Please reproduce the data exactly and omit the pictures.

==== DATA SECTION

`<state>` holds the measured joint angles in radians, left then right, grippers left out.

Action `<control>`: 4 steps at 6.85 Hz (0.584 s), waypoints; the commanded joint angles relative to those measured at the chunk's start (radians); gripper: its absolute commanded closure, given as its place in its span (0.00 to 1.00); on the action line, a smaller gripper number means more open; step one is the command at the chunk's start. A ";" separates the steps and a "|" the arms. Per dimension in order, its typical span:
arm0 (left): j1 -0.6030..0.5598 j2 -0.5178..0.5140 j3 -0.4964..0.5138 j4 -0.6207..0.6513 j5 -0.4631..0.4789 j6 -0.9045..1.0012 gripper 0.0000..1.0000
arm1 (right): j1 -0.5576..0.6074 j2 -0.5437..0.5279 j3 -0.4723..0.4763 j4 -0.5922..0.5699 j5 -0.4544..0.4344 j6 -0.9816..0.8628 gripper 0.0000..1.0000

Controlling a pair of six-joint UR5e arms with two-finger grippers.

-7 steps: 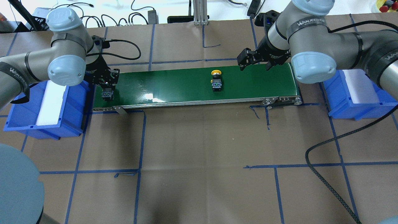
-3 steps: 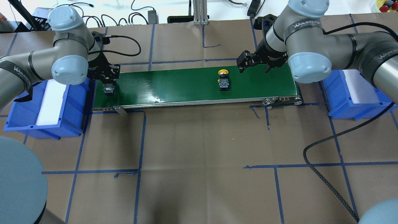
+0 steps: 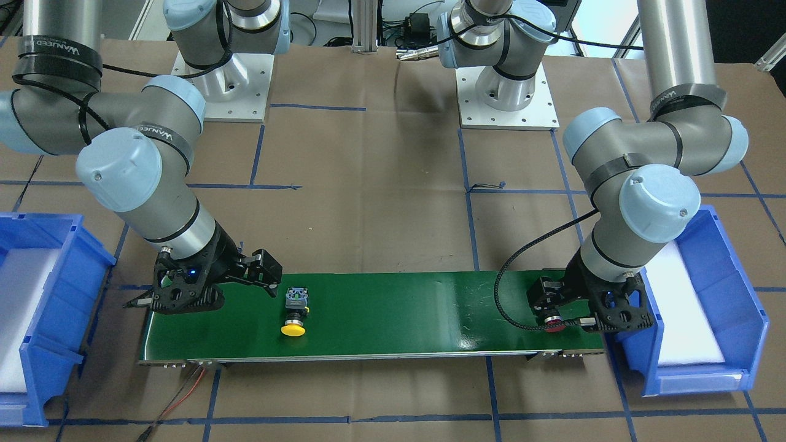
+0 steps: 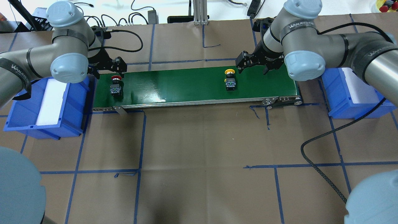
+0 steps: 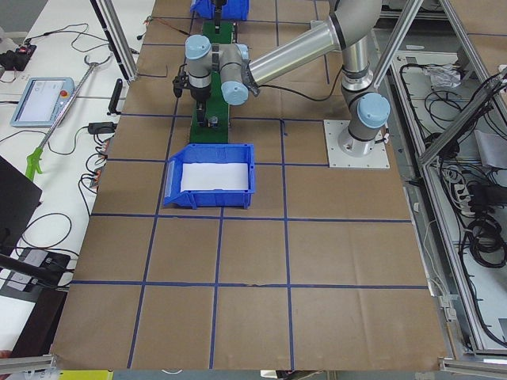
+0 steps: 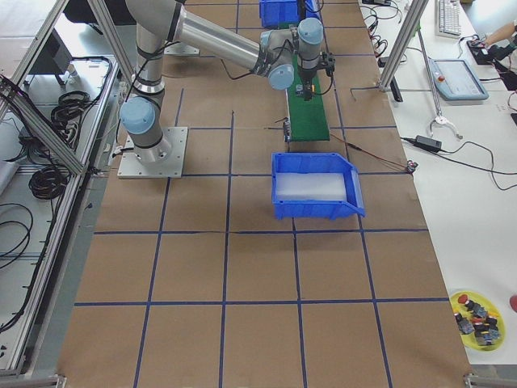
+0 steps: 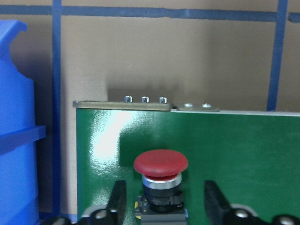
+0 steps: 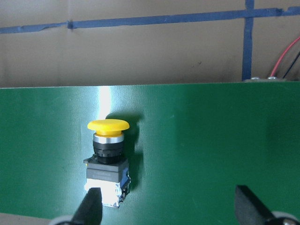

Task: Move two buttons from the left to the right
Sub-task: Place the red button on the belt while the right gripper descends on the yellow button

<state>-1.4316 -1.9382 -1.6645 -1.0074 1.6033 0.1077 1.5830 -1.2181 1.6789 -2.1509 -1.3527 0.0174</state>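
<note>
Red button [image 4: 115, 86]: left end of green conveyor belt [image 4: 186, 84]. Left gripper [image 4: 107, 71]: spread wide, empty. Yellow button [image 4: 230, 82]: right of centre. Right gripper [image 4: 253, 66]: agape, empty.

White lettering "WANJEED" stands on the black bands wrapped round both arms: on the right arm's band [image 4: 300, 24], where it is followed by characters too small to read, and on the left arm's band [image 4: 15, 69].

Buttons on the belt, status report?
Left gripper open, flanking red button, belt's left end. Right gripper open, yellow button beside it. Nothing blocking.
</note>
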 commanded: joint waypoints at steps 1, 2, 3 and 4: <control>-0.021 0.085 0.002 -0.072 -0.008 -0.019 0.00 | 0.000 0.029 -0.019 -0.001 0.001 0.047 0.00; -0.045 0.143 0.002 -0.145 -0.006 -0.067 0.00 | 0.000 0.038 -0.019 -0.001 0.001 0.049 0.00; -0.068 0.207 0.002 -0.258 -0.006 -0.072 0.00 | 0.000 0.052 -0.021 -0.001 0.001 0.049 0.00; -0.075 0.270 0.005 -0.369 -0.009 -0.072 0.00 | 0.000 0.060 -0.021 -0.001 0.001 0.049 0.00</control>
<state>-1.4913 -1.7437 -1.6621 -1.2488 1.5960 0.0425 1.5830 -1.1701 1.6590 -2.1522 -1.3514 0.0648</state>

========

## WRITTEN RESPONSE
`<state>` holds the measured joint angles in radians, left then right, grippers left out.

Action `<control>`: 4 steps at 6.85 Hz (0.584 s), waypoints; the commanded joint angles relative to those measured at the chunk's start (radians); gripper: its absolute commanded closure, given as its place in its span (0.00 to 1.00); on the action line, a smaller gripper number means more open; step one is the command at the chunk's start. A ";" separates the steps and a "|" the arms. Per dimension in order, its typical span:
arm0 (left): j1 -0.6030..0.5598 j2 -0.5178..0.5140 j3 -0.4964..0.5138 j4 -0.6207..0.6513 j5 -0.4631..0.4789 j6 -0.9045..1.0012 gripper 0.0000..1.0000
arm1 (right): j1 -0.5576..0.6074 j2 -0.5437..0.5279 j3 -0.4723..0.4763 j4 -0.5922..0.5699 j5 -0.4544..0.4344 j6 -0.9816..0.8628 gripper 0.0000..1.0000

Controlling a pair of six-joint UR5e arms with two-finger grippers.

-7 steps: 
-3 steps: 
+0 steps: 
+0 steps: 
+0 steps: 
+0 steps: 
+0 steps: 
+0 steps: 

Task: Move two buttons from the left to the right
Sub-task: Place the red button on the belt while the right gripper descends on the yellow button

<state>-1.4316 -1.9382 -1.6645 -1.0074 1.6033 0.1077 1.5830 -1.2181 1.6789 -2.1509 -1.3527 0.0174</state>
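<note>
Red button [image 4: 115, 86]: left end of green conveyor belt [image 4: 186, 84]. Left gripper [image 4: 107, 71]: spread wide, empty. Yellow button [image 4: 230, 82]: right of centre. Right gripper [image 4: 253, 66]: agape, empty.

White lettering "WANJEED" stands on the black bands wrapped round both arms: on the right arm's band [image 4: 300, 24], where it is followed by characters too small to read, and on the left arm's band [image 4: 15, 69].

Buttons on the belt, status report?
Left gripper open, flanking red button, belt's left end. Right gripper open, yellow button beside it. Nothing blocking.
</note>
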 commanded: joint waypoints at steps 1, 2, 3 and 4: <control>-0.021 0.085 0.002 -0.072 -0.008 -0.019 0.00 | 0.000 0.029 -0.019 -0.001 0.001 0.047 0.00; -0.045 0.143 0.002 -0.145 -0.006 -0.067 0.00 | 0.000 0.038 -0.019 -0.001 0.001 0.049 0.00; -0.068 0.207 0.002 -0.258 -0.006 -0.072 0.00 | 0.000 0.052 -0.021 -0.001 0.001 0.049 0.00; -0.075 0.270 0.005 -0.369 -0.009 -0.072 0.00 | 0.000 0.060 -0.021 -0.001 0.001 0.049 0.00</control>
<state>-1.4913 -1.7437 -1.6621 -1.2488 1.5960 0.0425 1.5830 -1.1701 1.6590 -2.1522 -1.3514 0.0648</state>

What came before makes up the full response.